Pulley decided to focus locally, educating people about the why of pollinator gardens, what they are, and how to create them. She describes the process, fully explained on the website: Make the garden; certify it; and talk to your friends and neighbors about it. “If we do this right in western Massachusetts, then we will have connectivity.” That means having a critical mass of pollinator gardens to create a network in the area.

The project seeks participation of community and institutional gardens, too. Pulley and her supporters at WMPN are reaching out to condo associations and senior-housing complexes, where groups of residents can work on designing pollinator habitats for their property. Businesses and public buildings also are welcome to join the effort. Pulley is pleased that the Bridge of Flowers in Shelburne Falls has recently signed on.

1001 Pollinator Gardens launches this week, to coincide with National Pollinator Week, June 18 to 24. For more information about this project, go to: 1001pollinatorgardens.org.

Father’s Day

Don’t forget to buy an appropriate Father’s Day present for the father(s) in your life. A hand rake, a pair of pruners or loppers if the recipient likes to garden, or an outdoor chair or bench for the more sedentary dads we love. Or perhaps a fruit tree or berry bush? Or a butterfly bush or some other pollinator-friendly plant for the garden. Or a pair of heavy-duty gloves and a bottle of Tech-Nu poison ivy scrub? (That might not go over so well with some dads, but…) Shop at one of the wonderful local garden centers in the Pioneer Valley and meanwhile pick up something nice for yourself.

Wild foods at Berkshire Botanical Garden

Explore the culinary treasures hidden in local wild foods. Learn to identify, harvest and prepare these ancient foods so you can easily incorporate them into your daily meals. On June 23, from 11 a.m. to 2 p.m. Dina Falconi, author of “Foraging & Feasting: A Field Guide and Wild Food Cookbook” will guide you through the garden, identifying wild foods and herbs, and then prepare a few of the delicious, nutrient-dense recipes from her book. Signed copies of “Foraging & Feasting” will be available at this presentation.

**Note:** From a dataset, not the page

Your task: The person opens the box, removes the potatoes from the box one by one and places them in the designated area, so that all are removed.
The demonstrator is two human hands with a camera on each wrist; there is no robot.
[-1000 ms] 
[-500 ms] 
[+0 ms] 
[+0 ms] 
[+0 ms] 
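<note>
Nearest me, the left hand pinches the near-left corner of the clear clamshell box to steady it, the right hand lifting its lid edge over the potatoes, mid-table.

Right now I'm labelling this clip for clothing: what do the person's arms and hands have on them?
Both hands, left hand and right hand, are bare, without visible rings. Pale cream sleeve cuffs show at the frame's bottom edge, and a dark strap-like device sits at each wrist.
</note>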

Dina Falconi is a clinical herbalist with a strong focus on food activism and nutritional healing. An avid gardener, wildcrafter and permaculturist, she has been teaching classes about the use of herbs for food, medicine and personal care, including wild food foraging and cooking, for more than 20 years. She is a founding member of the Northeast Herbal Association and author of “Earthly Bodies & Heavenly Hair: Natural and Healthy Personal Care for Everybody” (available at: www.botanicalartspress.com).